== Segment start ==

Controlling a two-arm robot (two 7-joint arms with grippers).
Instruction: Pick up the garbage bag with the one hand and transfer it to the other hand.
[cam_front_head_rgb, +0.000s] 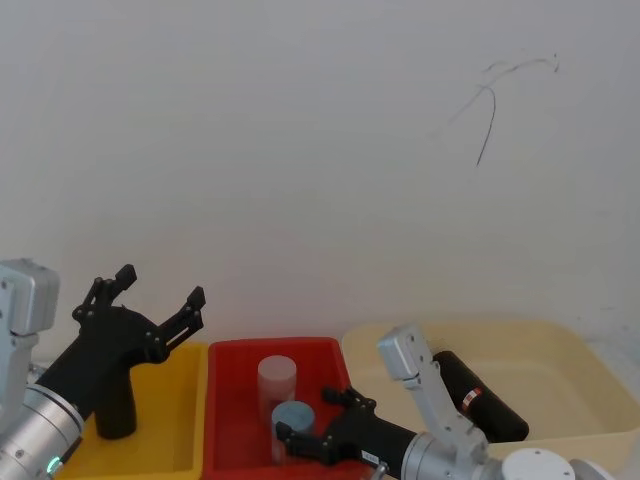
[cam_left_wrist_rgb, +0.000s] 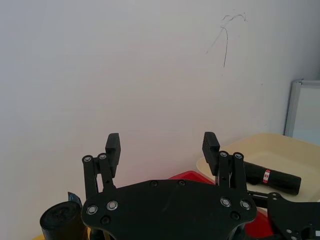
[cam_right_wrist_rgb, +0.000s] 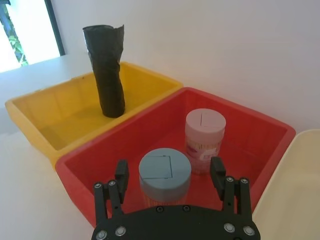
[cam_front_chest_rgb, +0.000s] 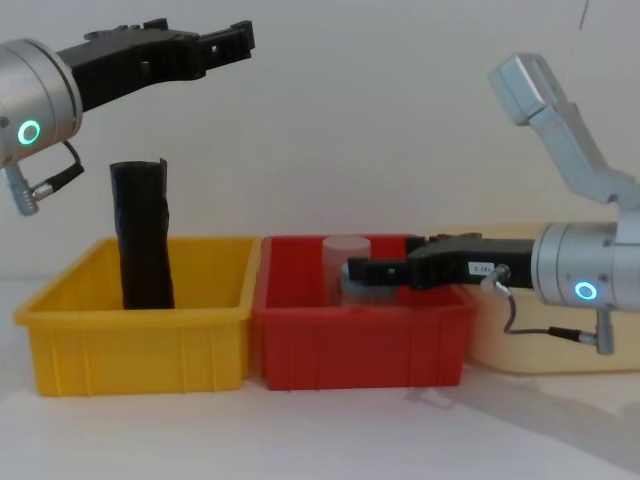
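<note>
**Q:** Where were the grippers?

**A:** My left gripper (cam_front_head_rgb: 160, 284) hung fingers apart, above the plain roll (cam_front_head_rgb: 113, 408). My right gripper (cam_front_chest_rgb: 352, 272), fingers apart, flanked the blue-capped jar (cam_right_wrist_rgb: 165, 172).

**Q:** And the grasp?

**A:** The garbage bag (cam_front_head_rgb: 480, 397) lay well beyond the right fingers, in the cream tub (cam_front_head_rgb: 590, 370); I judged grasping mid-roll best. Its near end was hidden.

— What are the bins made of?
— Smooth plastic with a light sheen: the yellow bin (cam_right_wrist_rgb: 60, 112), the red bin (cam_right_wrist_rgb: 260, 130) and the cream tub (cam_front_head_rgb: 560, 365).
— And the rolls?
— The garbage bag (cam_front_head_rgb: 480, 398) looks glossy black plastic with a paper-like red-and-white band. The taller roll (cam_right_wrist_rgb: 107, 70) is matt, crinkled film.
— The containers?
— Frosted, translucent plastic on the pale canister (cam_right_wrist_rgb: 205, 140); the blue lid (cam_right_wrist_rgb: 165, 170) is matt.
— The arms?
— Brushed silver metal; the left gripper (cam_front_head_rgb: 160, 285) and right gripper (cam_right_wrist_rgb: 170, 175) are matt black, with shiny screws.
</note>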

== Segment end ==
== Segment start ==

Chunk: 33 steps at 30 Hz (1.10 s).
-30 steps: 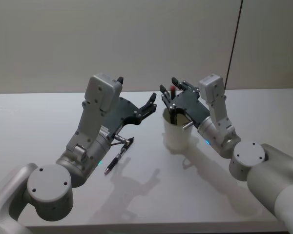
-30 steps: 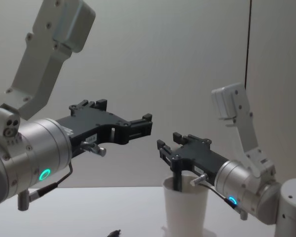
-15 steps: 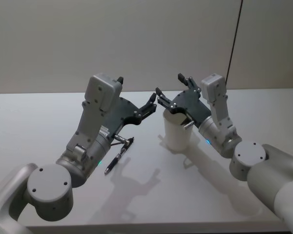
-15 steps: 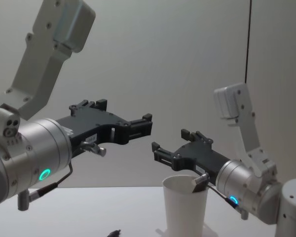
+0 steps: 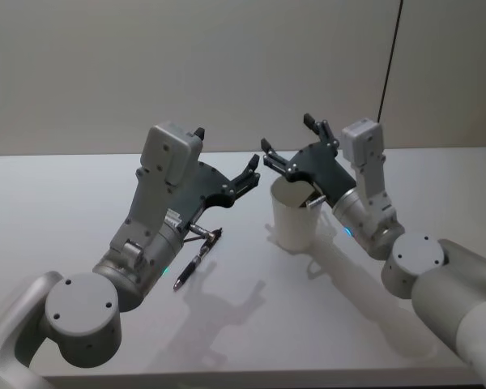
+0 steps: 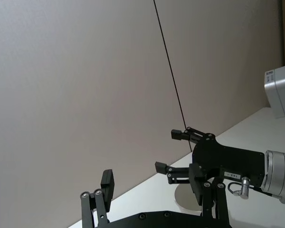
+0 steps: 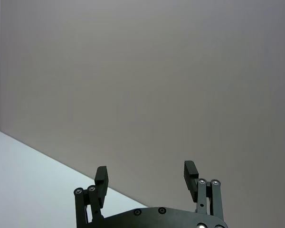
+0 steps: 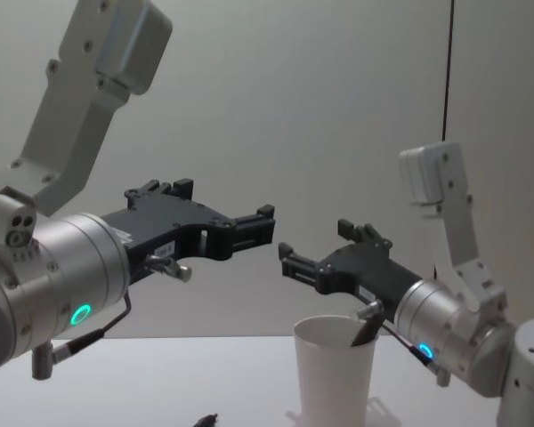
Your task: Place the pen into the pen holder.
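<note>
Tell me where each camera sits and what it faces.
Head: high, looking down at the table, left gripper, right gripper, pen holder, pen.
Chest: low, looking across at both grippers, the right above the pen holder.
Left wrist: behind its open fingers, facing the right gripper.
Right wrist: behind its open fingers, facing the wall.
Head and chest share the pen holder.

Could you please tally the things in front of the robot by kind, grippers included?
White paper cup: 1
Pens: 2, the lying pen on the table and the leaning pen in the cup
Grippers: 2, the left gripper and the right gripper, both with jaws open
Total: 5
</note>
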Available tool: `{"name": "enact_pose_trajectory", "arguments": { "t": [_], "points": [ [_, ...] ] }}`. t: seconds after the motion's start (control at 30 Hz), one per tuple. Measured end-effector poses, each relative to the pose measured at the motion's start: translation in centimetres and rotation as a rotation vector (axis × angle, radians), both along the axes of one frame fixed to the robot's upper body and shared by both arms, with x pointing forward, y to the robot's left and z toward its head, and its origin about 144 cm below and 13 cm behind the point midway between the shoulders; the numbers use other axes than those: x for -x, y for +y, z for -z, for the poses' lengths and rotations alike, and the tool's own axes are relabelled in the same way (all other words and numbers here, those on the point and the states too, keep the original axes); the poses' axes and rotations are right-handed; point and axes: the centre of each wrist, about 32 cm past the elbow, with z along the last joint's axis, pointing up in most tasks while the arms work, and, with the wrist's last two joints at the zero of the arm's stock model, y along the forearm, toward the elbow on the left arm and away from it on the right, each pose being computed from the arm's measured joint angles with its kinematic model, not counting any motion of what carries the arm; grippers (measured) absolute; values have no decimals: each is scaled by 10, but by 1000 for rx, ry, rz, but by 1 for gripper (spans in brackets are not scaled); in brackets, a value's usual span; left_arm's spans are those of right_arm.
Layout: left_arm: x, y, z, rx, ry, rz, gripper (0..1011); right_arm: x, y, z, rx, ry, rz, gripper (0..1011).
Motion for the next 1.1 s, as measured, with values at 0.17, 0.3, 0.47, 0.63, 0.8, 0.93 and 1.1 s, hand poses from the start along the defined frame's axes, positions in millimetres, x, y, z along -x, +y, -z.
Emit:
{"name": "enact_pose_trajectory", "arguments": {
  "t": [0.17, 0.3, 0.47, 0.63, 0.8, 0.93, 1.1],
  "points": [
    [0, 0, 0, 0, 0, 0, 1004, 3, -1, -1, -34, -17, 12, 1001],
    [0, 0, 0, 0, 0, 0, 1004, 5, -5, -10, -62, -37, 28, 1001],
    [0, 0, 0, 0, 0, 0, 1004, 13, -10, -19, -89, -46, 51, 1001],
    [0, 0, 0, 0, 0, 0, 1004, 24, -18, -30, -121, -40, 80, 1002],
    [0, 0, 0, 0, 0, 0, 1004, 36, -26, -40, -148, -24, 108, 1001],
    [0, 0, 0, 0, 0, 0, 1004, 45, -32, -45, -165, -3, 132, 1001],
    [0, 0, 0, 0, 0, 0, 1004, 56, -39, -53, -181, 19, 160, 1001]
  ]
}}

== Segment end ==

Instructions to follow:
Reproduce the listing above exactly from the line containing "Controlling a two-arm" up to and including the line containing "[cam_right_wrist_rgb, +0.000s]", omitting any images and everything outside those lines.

Exercise result:
Controlling a two-arm robot (two 7-joint arms with grippers).
Instruction: Pick up the garbage bag with the one hand and transfer it to the other hand.
[cam_front_head_rgb, +0.000s] 
[cam_left_wrist_rgb, +0.000s] 
[cam_right_wrist_rgb, +0.000s] 

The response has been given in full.